Decreased Counts of Specific Neuronal Populations in the Frontal Cortex upon Aging (A) An image of one NeuN-stained FCTX section, with re-defined tiles demonstrated by black rectangles (file size = 37.4 GB). (B) (i) Enlargement of a single tile of 10,000 × 10,000 pixels (size = 225 MB). (ii) Enlargement of a 2,500 × 2,500 pixel section. (iii) Three cells as observed in the red channel (top, shown in light blue) and blue channel (middle), and intersection of the two channels (bottom) differentiates between neuronal cells (stained by NeuN in brown on the original slides) and other cells (stained by Heamotoxylin in blue in the middle plot). (iv) The x axis represents the color frequency distribution of the red and blue channels across an intensity range of 256 gray levels, while the y axis represents the frequency of pixel intensity in the image tile depicted in (iii). (C) Examples of detected neurons that contain small, medium, medium to large (E), or large cell body (F) with size given in pixels.
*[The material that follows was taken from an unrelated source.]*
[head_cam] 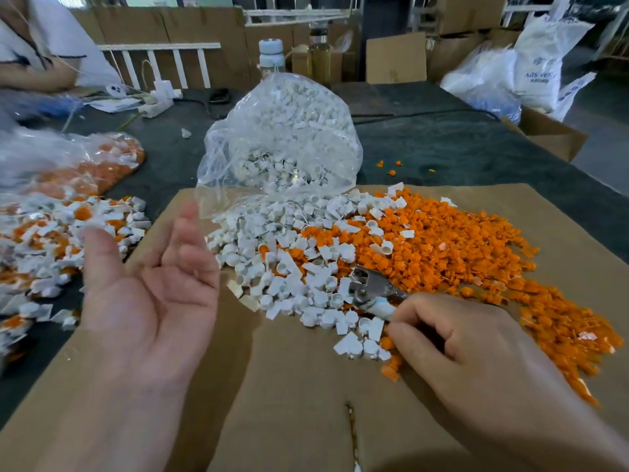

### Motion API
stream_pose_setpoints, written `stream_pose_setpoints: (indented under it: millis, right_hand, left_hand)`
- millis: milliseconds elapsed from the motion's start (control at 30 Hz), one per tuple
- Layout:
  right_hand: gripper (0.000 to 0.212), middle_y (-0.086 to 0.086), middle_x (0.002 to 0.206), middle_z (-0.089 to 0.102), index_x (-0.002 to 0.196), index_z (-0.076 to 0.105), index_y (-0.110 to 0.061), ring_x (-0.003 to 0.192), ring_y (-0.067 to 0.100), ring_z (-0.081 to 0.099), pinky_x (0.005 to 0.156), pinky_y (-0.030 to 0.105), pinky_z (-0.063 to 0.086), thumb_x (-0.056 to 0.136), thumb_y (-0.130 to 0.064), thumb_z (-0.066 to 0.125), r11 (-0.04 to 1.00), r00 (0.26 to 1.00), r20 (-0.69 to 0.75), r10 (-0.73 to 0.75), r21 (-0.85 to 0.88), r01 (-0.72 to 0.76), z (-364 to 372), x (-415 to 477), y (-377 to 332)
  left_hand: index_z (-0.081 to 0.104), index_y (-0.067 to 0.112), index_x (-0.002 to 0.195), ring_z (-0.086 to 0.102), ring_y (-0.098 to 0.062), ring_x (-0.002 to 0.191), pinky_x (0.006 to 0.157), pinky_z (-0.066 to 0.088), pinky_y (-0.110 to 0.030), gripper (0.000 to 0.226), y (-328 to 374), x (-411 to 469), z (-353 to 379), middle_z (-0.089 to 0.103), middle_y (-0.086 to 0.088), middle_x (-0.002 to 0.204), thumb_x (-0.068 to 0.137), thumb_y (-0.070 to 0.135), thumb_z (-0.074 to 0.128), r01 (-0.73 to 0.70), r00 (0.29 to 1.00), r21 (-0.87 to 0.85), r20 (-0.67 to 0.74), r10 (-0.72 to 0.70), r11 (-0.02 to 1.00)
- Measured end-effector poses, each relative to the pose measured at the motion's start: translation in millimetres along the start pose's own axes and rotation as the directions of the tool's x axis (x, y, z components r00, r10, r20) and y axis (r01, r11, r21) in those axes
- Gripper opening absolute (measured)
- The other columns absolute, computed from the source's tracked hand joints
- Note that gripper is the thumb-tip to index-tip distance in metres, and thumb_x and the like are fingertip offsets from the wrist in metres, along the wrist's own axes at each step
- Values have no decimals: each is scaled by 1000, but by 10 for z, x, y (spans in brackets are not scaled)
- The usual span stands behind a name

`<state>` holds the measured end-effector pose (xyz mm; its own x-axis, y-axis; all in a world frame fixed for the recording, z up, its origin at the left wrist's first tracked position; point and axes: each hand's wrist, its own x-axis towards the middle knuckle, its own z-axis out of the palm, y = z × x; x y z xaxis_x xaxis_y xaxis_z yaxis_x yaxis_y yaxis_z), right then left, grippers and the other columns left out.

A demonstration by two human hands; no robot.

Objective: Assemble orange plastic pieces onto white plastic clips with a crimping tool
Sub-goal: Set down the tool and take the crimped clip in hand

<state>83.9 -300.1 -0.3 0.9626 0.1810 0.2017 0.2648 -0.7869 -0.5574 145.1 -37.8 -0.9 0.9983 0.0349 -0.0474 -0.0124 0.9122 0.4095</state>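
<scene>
Feeding seems next: with the right hand [459, 342] gripping the crimping tool [374, 287], white clips [289, 267] under its head and orange pieces [459, 253] just right of it, the empty, spread left hand [149, 287] should pick one clip singly.

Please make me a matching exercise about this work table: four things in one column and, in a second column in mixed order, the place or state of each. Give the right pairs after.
Column one
1. left hand
2. right hand
3. clear bag
4. orange pieces

Column two
a. heaped on the right part of the cardboard
b. palm up, fingers relaxed, holding nothing
c. behind the loose piles, filled with white clips
d. gripping the crimping tool

Right pairs: 1-b; 2-d; 3-c; 4-a
</scene>
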Motion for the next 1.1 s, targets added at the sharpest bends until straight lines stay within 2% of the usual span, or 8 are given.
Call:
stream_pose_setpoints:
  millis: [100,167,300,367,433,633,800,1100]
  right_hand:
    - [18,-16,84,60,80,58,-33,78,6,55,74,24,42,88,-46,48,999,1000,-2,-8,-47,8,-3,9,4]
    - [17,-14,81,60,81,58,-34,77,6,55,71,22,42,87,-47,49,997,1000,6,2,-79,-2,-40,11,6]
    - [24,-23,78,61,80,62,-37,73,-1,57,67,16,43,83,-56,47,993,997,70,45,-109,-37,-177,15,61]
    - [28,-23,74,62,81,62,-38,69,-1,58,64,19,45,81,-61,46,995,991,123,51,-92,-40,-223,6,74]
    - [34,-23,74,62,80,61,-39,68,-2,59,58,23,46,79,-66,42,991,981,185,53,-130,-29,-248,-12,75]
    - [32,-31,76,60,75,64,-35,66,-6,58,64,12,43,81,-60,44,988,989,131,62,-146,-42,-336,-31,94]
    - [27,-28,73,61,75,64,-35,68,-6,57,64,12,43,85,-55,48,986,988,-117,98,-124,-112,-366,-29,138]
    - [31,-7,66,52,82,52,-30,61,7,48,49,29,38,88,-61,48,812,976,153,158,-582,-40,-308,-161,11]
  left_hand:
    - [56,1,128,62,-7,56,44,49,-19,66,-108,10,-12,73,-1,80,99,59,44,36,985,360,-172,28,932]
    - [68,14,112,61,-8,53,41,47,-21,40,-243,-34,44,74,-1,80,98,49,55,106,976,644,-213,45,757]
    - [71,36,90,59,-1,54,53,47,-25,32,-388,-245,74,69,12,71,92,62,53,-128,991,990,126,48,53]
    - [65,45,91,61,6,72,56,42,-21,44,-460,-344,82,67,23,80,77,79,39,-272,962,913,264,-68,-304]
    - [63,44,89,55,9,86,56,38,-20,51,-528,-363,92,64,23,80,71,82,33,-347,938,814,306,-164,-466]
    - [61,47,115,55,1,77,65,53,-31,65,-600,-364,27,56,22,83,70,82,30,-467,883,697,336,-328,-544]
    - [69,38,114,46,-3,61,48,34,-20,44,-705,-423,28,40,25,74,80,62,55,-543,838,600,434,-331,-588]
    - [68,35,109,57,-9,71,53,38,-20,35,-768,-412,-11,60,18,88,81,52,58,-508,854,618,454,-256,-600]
Underneath each image is the histogram that asks if the number of cells of interest is different in young samples compared to old (i.e., red bar shifted to the right means increased count in young samples). The histogram shows the null distribution of t values, calculated using two-tailed Student’s t test over slide counts using 100,000 random permutations from the entire population of the six samples (black bars), while the mean of the true-label t statistics is depicted with a red bar. The right graph shows the cell counts in samples from old (red) and young (blue) groups, with significance calculated with t statistics based on 10,000 random permutations. The star marks bars with a p value < 0.05, and the mean t statistics, p value, and SD of the permutation test are reported on top of the graphs.

Figure 7

Glial-Specific Genes Are Most Capable of Predicting Biological Age (A–D) Analysis of the accuracy of cell-type-specific genes in predicting the biological age of UKBEC brain samples: (A) MG-specific genes (R² = 0.58), (B) AC-specific genes (R² = 0.58), (C) neuron-specific genes (R² = 0.35), (D) OLG precursor-specific genes (R² = 0.48). In all plots, the y axis denotes the actual age and the x axis denotes the predicted age. MG, microglia; AC, astrocytes; OLG, oligodendrocytes. See Figure S4C for age association plots of endothelial, OLG precursor, and newly formed OLG cell-specific genes.